■ Assigned task
Set the whole listing down again, word for word, with no pictures.

■ Provided records
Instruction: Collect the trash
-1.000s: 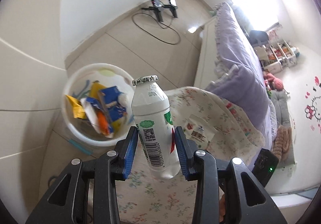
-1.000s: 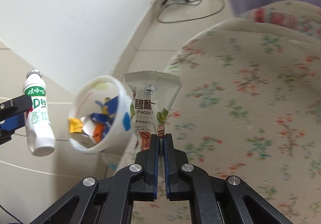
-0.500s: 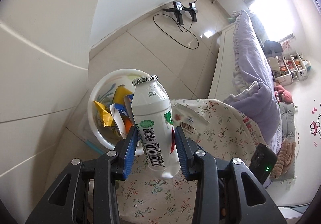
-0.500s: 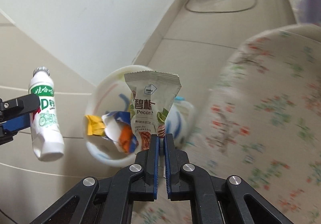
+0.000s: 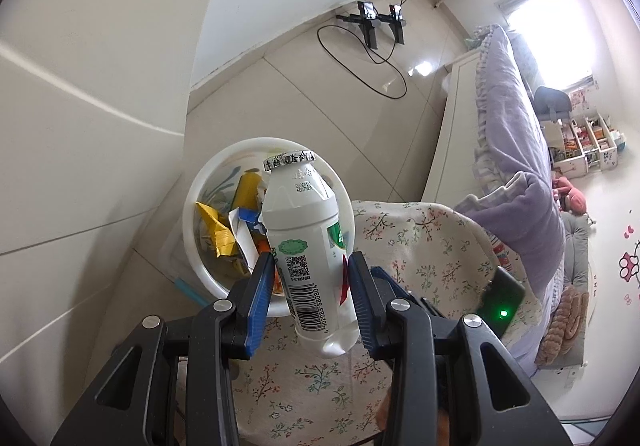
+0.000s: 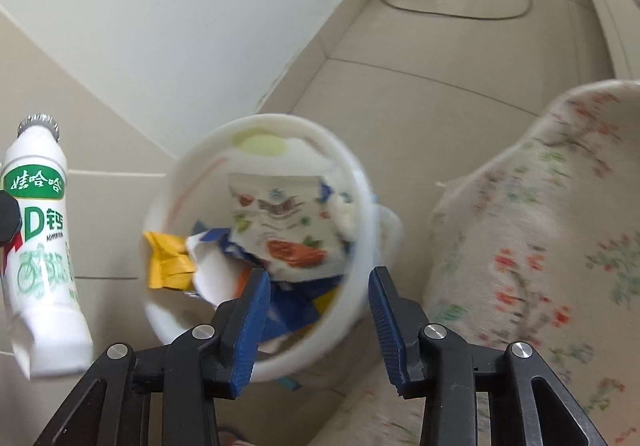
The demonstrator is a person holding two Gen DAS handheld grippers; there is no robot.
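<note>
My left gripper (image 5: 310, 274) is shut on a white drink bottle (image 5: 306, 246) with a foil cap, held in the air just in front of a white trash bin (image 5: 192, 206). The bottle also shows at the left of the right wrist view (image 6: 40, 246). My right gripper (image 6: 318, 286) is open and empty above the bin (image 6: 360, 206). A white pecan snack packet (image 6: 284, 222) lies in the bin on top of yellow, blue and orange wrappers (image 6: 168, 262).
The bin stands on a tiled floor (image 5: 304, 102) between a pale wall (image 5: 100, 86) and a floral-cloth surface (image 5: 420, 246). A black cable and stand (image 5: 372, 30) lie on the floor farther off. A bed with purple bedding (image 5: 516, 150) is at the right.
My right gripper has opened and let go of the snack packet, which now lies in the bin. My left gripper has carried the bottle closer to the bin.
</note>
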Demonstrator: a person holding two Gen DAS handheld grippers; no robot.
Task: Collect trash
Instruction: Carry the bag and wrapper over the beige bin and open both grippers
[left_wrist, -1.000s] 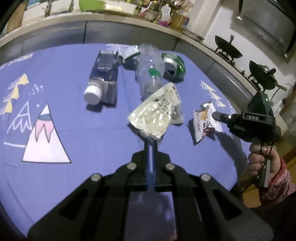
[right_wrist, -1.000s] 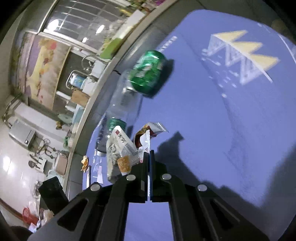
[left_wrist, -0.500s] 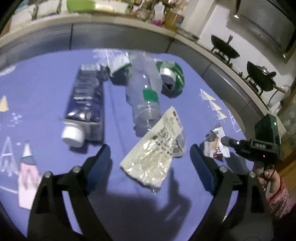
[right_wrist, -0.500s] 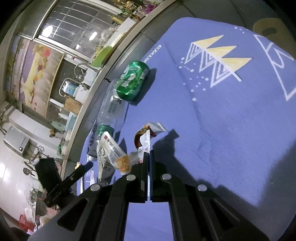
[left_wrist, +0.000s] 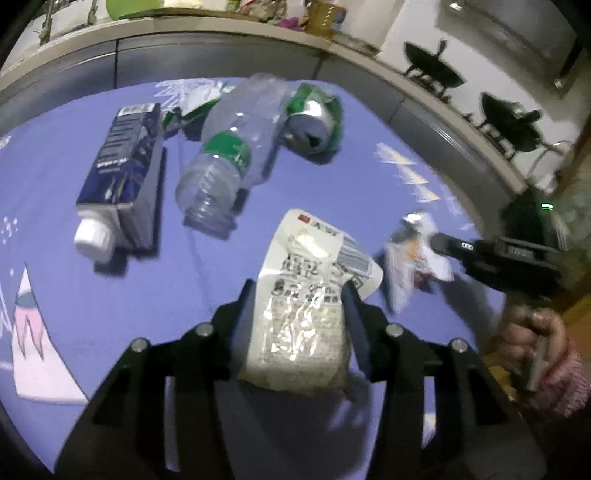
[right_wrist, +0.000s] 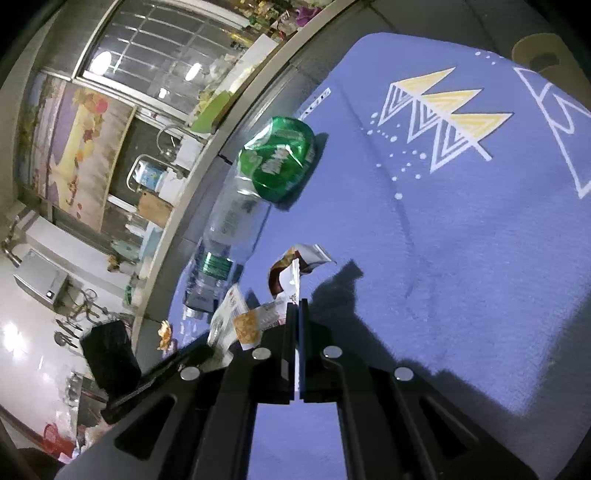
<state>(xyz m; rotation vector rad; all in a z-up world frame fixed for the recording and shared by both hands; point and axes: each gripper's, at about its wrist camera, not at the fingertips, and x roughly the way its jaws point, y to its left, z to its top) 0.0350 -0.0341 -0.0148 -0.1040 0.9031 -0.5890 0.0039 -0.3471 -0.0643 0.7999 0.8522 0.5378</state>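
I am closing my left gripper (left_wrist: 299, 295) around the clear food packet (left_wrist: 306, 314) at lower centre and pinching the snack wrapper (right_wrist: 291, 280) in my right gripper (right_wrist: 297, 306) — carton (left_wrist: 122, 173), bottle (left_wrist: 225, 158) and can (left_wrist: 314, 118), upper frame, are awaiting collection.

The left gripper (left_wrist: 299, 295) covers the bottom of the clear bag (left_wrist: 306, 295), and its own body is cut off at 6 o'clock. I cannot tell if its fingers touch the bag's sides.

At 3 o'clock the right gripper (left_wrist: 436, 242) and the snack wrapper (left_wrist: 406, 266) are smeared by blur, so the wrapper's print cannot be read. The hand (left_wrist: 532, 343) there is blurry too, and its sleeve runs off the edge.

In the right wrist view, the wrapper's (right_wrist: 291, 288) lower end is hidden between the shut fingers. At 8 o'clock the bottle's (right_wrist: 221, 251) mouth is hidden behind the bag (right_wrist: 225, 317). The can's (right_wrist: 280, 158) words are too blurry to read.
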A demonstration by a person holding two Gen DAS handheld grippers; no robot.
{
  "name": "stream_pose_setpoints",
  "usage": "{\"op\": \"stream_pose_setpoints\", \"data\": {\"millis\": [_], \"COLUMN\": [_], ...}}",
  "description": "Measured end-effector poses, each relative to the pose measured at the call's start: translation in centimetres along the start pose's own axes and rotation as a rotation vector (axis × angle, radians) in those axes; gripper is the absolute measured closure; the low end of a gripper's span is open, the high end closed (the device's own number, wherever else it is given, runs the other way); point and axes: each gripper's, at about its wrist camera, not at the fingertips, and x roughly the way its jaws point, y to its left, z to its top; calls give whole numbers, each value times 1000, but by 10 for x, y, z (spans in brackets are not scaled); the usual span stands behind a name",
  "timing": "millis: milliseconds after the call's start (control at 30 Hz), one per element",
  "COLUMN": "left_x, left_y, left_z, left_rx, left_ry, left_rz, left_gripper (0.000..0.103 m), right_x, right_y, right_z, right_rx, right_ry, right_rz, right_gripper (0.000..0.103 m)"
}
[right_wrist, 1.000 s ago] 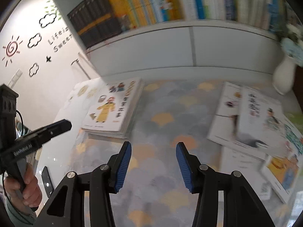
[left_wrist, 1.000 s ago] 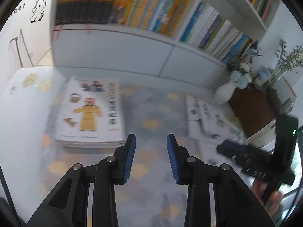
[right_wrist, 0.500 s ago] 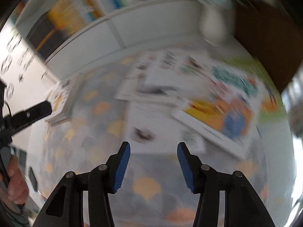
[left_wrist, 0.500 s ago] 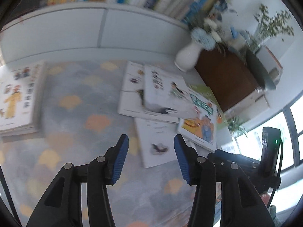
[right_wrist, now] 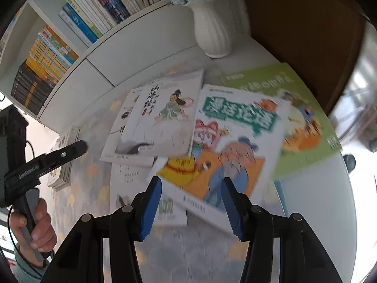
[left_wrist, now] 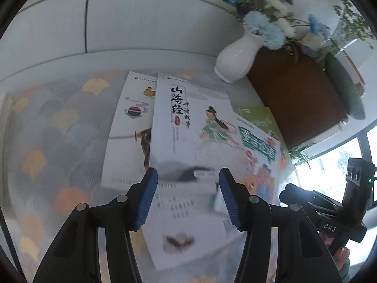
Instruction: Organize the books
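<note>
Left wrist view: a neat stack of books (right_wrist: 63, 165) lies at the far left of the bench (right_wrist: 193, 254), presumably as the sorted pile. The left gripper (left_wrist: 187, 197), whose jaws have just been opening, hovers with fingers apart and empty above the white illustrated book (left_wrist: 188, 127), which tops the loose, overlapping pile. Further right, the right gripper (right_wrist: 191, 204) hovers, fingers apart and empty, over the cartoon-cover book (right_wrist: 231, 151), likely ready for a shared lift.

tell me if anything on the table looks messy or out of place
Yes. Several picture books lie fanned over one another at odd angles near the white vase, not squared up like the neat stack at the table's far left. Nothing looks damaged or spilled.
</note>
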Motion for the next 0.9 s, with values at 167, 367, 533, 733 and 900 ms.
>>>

■ Expected answer
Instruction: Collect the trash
-1.000s: 
-1.000s: 
-0.500s: 
-0.500s: 
+0.000s: 
+0.000s: 
The demonstrator is a person holding two Gen DAS handheld grippers; there is no robot.
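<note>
My left gripper (image 5: 310, 274) is shut on a white drink bottle (image 5: 306, 246) with a foil cap, held in the air just in front of a white trash bin (image 5: 192, 206). The bottle also shows at the left of the right wrist view (image 6: 40, 246). My right gripper (image 6: 318, 286) is open and empty above the bin (image 6: 360, 206). A white pecan snack packet (image 6: 284, 222) lies in the bin on top of yellow, blue and orange wrappers (image 6: 168, 262).
The bin stands on a tiled floor (image 5: 304, 102) between a pale wall (image 5: 100, 86) and a floral-cloth surface (image 5: 420, 246). A black cable and stand (image 5: 372, 30) lie on the floor farther off. A bed with purple bedding (image 5: 516, 150) is at the right.
My right gripper has opened and let go of the snack packet, which now lies in the bin. My left gripper has carried the bottle closer to the bin.
</note>
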Demonstrator: a person holding two Gen DAS handheld grippers; no robot.
Task: Collect trash
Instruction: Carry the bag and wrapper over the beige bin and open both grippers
[left_wrist, -1.000s] 
[right_wrist, -1.000s] 
[left_wrist, -0.500s] 
[right_wrist, -0.500s] 
[left_wrist, +0.000s] 
[right_wrist, +0.000s] 
<state>(xyz m; rotation vector rad; all in a z-up world frame fixed for the recording and shared by both hands; point and axes: each gripper's, at about its wrist camera, not at the fingertips, and x roughly the way its jaws point, y to its left, z to its top) 0.0350 -0.0341 -0.0148 -0.1040 0.9031 -0.5890 0.0039 -0.3471 -0.0643 0.7999 0.8522 0.5378</state>
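I am closing my left gripper (left_wrist: 299, 295) around the clear food packet (left_wrist: 306, 314) at lower centre and pinching the snack wrapper (right_wrist: 291, 280) in my right gripper (right_wrist: 297, 306) — carton (left_wrist: 122, 173), bottle (left_wrist: 225, 158) and can (left_wrist: 314, 118), upper frame, are awaiting collection.

The left gripper (left_wrist: 299, 295) covers the bottom of the clear bag (left_wrist: 306, 295), and its own body is cut off at 6 o'clock. I cannot tell if its fingers touch the bag's sides.

At 3 o'clock the right gripper (left_wrist: 436, 242) and the snack wrapper (left_wrist: 406, 266) are smeared by blur, so the wrapper's print cannot be read. The hand (left_wrist: 532, 343) there is blurry too, and its sleeve runs off the edge.

In the right wrist view, the wrapper's (right_wrist: 291, 288) lower end is hidden between the shut fingers. At 8 o'clock the bottle's (right_wrist: 221, 251) mouth is hidden behind the bag (right_wrist: 225, 317). The can's (right_wrist: 280, 158) words are too blurry to read.
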A demonstration by a person holding two Gen DAS handheld grippers; no robot.
{
  "name": "stream_pose_setpoints",
  "usage": "{\"op\": \"stream_pose_setpoints\", \"data\": {\"millis\": [_], \"COLUMN\": [_], ...}}",
  "description": "Measured end-effector poses, each relative to the pose measured at the call's start: translation in centimetres along the start pose's own axes and rotation as a rotation vector (axis × angle, radians) in those axes; gripper is the absolute measured closure; the low end of a gripper's span is open, the high end closed (the device's own number, wherever else it is given, runs the other way); point and axes: each gripper's, at about its wrist camera, not at the fingertips, and x roughly the way its jaws point, y to its left, z to its top; calls give whole numbers, each value times 1000, but by 10 for x, y, z (spans in brackets are not scaled); the usual span stands behind a name",
  "timing": "millis: milliseconds after the call's start (control at 30 Hz), one per element",
  "COLUMN": "left_x, left_y, left_z, left_rx, left_ry, left_rz, left_gripper (0.000..0.103 m), right_x, right_y, right_z, right_rx, right_ry, right_rz, right_gripper (0.000..0.103 m)"
}
[right_wrist, 1.000 s ago] 
[left_wrist, 1.000 s ago] 
[right_wrist, 0.500 s ago] 
[left_wrist, 0.500 s ago] 
[right_wrist, now] 
[left_wrist, now] 
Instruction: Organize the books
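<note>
Left wrist view: a neat stack of books (right_wrist: 63, 165) lies at the far left of the bench (right_wrist: 193, 254), presumably as the sorted pile. The left gripper (left_wrist: 187, 197), whose jaws have just been opening, hovers with fingers apart and empty above the white illustrated book (left_wrist: 188, 127), which tops the loose, overlapping pile. Further right, the right gripper (right_wrist: 191, 204) hovers, fingers apart and empty, over the cartoon-cover book (right_wrist: 231, 151), likely ready for a shared lift.

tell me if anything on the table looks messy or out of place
Yes. Several picture books lie fanned over one another at odd angles near the white vase, not squared up like the neat stack at the table's far left. Nothing looks damaged or spilled.
</note>
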Motion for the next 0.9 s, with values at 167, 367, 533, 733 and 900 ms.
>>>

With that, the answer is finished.